TASK DESCRIPTION:
This exercise calls for the whole listing to be given again exactly, without images.

DATA EXCERPT:
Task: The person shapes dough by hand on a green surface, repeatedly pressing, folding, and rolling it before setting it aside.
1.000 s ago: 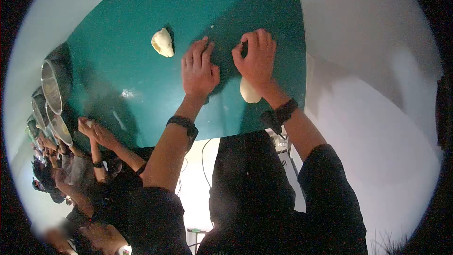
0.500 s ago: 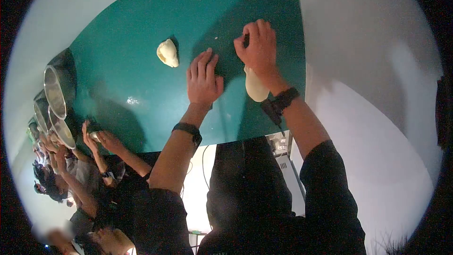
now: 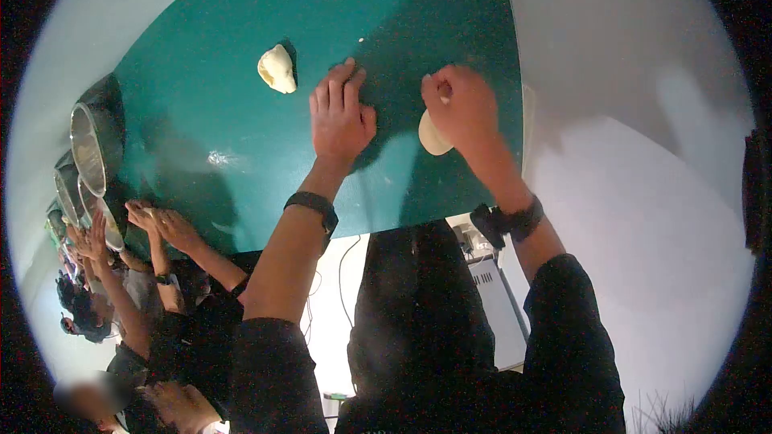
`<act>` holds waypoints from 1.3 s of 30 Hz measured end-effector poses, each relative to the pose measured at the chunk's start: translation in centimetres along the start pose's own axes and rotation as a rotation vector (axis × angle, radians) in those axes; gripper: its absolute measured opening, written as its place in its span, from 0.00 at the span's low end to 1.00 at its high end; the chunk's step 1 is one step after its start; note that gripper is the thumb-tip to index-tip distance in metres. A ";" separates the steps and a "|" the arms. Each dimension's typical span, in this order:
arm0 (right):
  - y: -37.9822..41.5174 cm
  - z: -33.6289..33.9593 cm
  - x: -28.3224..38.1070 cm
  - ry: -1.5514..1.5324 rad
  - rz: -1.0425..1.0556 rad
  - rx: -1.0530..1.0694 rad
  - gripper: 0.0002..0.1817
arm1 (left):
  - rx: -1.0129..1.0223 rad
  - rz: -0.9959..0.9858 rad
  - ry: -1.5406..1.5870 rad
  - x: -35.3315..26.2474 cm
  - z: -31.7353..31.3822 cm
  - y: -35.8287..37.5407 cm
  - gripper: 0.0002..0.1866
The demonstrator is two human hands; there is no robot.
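On the green table (image 3: 205,40), my left hand (image 3: 342,108) rests with its fingers stretched out and nothing visible in it. My right hand (image 3: 466,104) is curled closed at the far end of a flat pale piece of dough (image 3: 434,133). The near, rounded end of that dough shows beside the palm; the rest is hidden under the fingers. A second, folded lump of dough (image 3: 277,70) lies beyond and to the left of my left hand. Between and beyond my hands is a tiny pale crumb (image 3: 361,39).
Metal bowls (image 3: 88,149) stand along the table's left side. Next to me on the left, another person's hands (image 3: 165,225) work over the table edge, with more people behind. A white wall (image 3: 611,193) lies to the right.
My right hand has drawn back toward me, and less of the flat dough shows. My left hand has barely shifted. The neighbour's hands have moved slightly left.
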State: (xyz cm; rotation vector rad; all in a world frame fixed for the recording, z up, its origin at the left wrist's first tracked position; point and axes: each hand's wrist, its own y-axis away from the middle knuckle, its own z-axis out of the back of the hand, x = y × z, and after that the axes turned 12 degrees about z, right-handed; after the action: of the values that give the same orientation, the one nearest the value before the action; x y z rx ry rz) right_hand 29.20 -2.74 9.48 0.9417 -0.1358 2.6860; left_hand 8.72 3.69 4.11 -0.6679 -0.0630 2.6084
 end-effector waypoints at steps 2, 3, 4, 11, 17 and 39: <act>1.7 0.9 0.8 -0.012 0.045 0.008 0.14 | 0.004 -0.004 0.018 0.0 0.0 0.1 0.30; 2.2 1.8 1.4 -0.022 0.036 0.030 0.14 | 0.004 -0.007 0.029 0.0 -0.1 0.0 0.31; 2.4 2.3 1.7 -0.033 0.027 0.052 0.14 | 0.009 0.000 0.013 0.0 -0.1 0.0 0.30; 2.7 -1.0 0.0 0.059 0.136 0.041 0.13 | -0.002 0.007 -0.029 0.0 -0.1 -0.3 0.28; 1.8 -4.5 -0.6 0.215 0.215 -0.184 0.11 | -0.011 -0.003 -0.009 0.3 -0.1 -0.4 0.28; -5.7 -4.0 -3.8 0.216 0.323 -0.262 0.12 | 0.028 0.054 0.024 0.1 0.1 -0.3 0.29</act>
State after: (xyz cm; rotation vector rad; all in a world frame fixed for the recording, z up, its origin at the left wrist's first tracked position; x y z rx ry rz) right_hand 31.37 2.46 3.94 0.5882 -0.6239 2.9394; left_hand 8.72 3.98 4.17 -0.7003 -0.0010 2.6467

ANSWER TO THIS EXERCISE:
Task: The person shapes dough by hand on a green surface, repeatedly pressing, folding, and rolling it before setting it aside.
1.000 s ago: 
0.500 s ago: 
now: 
`<act>` holds waypoints from 1.3 s of 30 Hz measured end-effector poses, each relative to the pose measured at the chunk's start: translation in centimetres along the start pose's own axes and rotation as a rotation vector (axis × angle, radians) in those axes; gripper: its absolute measured opening, written as its place in its span, from 0.00 at the span's low end to 1.00 at its high end; the chunk's step 1 is one step after its start; note that gripper is the thumb-tip to index-tip distance in metres. A ";" separates the steps and a "|" the arms. Each dimension's typical span, in this order:
arm0 (right):
  - y: -37.9822..41.5174 cm
  - z: -33.6289..33.9593 cm
  - x: -28.3224..38.1070 cm
  - ry: -1.5514..1.5324 rad
  - rz: -1.0425..1.0556 rad
  - rx: -1.0530..1.0694 rad
  - gripper: 0.0002..0.1817
arm1 (left):
  - rx: -1.0129..1.0223 rad
  - rz: -0.9959..0.9858 rad
  - ry: -1.5406..1.5870 rad
  - x: -35.3315..26.2474 cm
  - z: -31.7353..31.3822 cm
  - y: -35.8287..37.5407 cm
  - gripper: 0.0002..0.1866
The demonstrator is two human hands; there is no robot.
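On the green table (image 3: 205,40), my left hand (image 3: 342,108) rests with its fingers stretched out and nothing visible in it. My right hand (image 3: 466,104) is curled closed at the far end of a flat pale piece of dough (image 3: 434,133). The near, rounded end of that dough shows beside the palm; the rest is hidden under the fingers. A second, folded lump of dough (image 3: 277,70) lies beyond and to the left of my left hand. Between and beyond my hands is a tiny pale crumb (image 3: 361,39).
Metal bowls (image 3: 88,149) stand along the table's left side. Next to me on the left, another person's hands (image 3: 165,225) work over the table edge, with more people behind. A white wall (image 3: 611,193) lies to the right.
My right hand has drawn back toward me, and less of the flat dough shows. My left hand has barely shifted. The neighbour's hands have moved slightly left.
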State: (xyz cm; rotation vector rad; all in a world frame fixed for the recording, z up, its origin at the left wrist's first tracked position; point and axes: each hand's wrist, its own y-axis away from the middle knuckle, its own z-axis out of the back of the hand, x = y × z, and after that the axes turned 12 degrees about z, right-handed; after the action: of the values that give the same orientation, the one nearest the value before the action; x y z rx ry rz) right_hand 29.20 -2.74 9.48 0.9417 -0.1358 2.6860; left_hand 8.72 3.69 4.11 -0.6679 -0.0630 2.6084
 end-effector waypoints at steps 2, 3, 4, 11, 17 and 39: <act>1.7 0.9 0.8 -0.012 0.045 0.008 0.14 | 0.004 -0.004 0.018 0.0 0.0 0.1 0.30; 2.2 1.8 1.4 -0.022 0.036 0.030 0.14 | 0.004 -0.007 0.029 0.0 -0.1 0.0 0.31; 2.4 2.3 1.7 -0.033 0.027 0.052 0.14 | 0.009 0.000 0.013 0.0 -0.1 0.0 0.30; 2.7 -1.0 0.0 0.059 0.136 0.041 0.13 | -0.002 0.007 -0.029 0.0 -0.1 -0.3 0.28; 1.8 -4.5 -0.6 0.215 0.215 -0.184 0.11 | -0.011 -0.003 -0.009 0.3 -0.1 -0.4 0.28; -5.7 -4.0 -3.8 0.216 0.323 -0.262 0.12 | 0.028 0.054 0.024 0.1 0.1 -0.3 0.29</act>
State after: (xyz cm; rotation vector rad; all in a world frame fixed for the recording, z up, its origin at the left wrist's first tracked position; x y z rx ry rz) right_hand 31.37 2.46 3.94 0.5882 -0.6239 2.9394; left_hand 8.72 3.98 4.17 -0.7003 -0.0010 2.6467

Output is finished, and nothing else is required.